Dataset records
------------------------------------------------
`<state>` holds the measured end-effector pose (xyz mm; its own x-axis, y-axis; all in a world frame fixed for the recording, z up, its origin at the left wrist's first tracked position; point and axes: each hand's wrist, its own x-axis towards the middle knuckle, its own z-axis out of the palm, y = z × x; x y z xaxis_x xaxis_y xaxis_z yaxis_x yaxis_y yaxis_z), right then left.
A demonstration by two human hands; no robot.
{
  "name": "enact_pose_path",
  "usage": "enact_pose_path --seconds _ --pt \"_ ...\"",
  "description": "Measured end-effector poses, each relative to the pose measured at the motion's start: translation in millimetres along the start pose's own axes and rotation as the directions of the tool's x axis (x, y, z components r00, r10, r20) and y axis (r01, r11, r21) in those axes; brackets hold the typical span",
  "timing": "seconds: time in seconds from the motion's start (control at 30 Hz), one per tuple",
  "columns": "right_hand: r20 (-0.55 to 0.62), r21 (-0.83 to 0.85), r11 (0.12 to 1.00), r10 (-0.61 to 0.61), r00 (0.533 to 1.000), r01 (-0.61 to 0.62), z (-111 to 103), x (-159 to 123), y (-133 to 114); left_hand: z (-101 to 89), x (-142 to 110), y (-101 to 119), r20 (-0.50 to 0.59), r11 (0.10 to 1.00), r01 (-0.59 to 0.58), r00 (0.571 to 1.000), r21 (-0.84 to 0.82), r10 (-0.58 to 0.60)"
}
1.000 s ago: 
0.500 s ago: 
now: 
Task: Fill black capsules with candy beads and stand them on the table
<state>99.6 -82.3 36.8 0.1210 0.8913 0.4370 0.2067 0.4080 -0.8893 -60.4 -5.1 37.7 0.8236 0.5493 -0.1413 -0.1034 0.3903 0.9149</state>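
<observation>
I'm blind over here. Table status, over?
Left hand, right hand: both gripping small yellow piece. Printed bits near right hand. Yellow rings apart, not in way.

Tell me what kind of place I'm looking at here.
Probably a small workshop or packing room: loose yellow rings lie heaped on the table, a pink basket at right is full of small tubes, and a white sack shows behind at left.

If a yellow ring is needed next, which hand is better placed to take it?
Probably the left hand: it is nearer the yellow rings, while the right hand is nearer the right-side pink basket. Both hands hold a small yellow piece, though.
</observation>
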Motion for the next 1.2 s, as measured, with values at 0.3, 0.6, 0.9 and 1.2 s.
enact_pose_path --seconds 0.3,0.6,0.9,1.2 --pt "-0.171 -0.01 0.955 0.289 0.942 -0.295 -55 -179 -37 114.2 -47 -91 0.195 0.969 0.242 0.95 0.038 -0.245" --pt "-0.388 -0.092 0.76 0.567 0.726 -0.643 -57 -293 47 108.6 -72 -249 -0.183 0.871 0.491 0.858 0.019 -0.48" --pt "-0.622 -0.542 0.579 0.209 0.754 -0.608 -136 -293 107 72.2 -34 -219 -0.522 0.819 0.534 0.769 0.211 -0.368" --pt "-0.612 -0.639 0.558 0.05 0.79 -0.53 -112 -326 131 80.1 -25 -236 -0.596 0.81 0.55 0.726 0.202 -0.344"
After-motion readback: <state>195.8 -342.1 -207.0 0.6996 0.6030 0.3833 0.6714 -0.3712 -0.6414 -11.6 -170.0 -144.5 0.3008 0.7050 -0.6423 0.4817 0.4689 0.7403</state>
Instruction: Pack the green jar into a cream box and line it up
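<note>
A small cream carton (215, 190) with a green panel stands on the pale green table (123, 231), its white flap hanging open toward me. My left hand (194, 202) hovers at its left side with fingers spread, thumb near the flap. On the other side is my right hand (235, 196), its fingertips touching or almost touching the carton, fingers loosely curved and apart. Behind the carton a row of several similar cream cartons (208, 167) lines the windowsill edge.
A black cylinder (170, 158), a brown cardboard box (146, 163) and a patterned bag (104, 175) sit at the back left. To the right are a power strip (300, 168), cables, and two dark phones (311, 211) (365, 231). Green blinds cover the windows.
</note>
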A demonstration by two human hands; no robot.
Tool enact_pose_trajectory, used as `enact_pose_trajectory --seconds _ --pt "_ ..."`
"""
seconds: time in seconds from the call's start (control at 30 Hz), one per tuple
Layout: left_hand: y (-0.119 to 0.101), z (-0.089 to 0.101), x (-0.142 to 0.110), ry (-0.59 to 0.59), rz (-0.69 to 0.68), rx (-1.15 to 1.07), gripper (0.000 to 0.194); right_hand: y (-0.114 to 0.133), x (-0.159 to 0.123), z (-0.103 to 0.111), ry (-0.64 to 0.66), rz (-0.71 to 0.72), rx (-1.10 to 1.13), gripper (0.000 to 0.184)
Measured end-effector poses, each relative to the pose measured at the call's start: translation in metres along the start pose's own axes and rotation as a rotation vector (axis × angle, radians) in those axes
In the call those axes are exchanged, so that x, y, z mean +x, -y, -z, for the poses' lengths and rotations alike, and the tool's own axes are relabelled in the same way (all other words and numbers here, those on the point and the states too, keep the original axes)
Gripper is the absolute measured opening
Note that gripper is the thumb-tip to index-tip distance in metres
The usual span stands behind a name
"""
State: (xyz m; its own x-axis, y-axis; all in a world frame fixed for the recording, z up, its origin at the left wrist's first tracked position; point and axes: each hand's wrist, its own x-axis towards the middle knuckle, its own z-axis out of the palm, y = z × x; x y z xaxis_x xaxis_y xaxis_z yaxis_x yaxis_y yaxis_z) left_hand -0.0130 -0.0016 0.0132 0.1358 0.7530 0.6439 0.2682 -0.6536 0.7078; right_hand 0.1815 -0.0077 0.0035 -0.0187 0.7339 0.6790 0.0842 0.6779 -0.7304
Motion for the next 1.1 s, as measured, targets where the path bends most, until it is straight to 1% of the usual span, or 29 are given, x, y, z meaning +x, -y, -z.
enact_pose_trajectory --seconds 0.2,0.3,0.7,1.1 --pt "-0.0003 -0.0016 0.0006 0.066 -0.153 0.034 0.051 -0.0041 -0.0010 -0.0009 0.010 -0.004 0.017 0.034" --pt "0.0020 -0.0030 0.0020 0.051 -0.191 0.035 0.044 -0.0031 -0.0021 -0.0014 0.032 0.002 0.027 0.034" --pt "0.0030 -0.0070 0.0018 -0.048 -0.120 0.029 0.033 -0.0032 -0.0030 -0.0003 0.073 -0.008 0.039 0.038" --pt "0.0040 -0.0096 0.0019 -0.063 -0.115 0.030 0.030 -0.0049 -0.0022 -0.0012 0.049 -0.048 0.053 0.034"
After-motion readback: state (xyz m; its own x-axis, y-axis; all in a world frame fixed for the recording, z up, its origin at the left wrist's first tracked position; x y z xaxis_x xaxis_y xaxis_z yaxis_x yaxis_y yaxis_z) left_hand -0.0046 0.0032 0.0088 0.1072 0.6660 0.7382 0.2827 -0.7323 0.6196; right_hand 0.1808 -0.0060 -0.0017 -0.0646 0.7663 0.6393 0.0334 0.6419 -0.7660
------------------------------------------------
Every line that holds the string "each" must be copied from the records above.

Result of the task =>
`<state>` holds the measured end-effector pose (xyz mm; its own x-axis, y-axis; all in a world frame fixed for the recording, z up, its origin at the left wrist's first tracked position; point and axes: each hand's wrist, its own x-axis towards the middle knuckle, its own z-axis out of the palm, y = z × x; x y z xaxis_x xaxis_y xaxis_z yaxis_x yaxis_y yaxis_z), right then left.
  "description": "Measured end-effector poses, each relative to the pose measured at the motion's start: translation in millimetres along the start pose's own axes and rotation as the directions of the tool's x axis (x, y, z components r00, r10, r20) and y axis (r01, r11, r21) in those axes; brackets hold the typical span",
Measured end-effector poses, each relative to the pose measured at the call's start: translation in metres along the start pose's own axes and rotation as a rotation vector (axis × angle, radians) in those axes
State: (xyz m; its own x-axis, y-axis; all in a world frame fixed for the recording, z up, its origin at the left wrist's first tracked position; point and axes: each hand's wrist, its own x-axis towards the middle knuckle, its own z-axis out of the palm, y = z × x; x y z xaxis_x xaxis_y xaxis_z yaxis_x yaxis_y yaxis_z) left_hand -0.0130 -0.0016 0.0132 0.1358 0.7530 0.6439 0.2682 -0.6536 0.7078; right_hand 0.1815 -0.0077 0.0035 -0.0187 0.7339 0.6790 0.0842 0.6779 -0.7304

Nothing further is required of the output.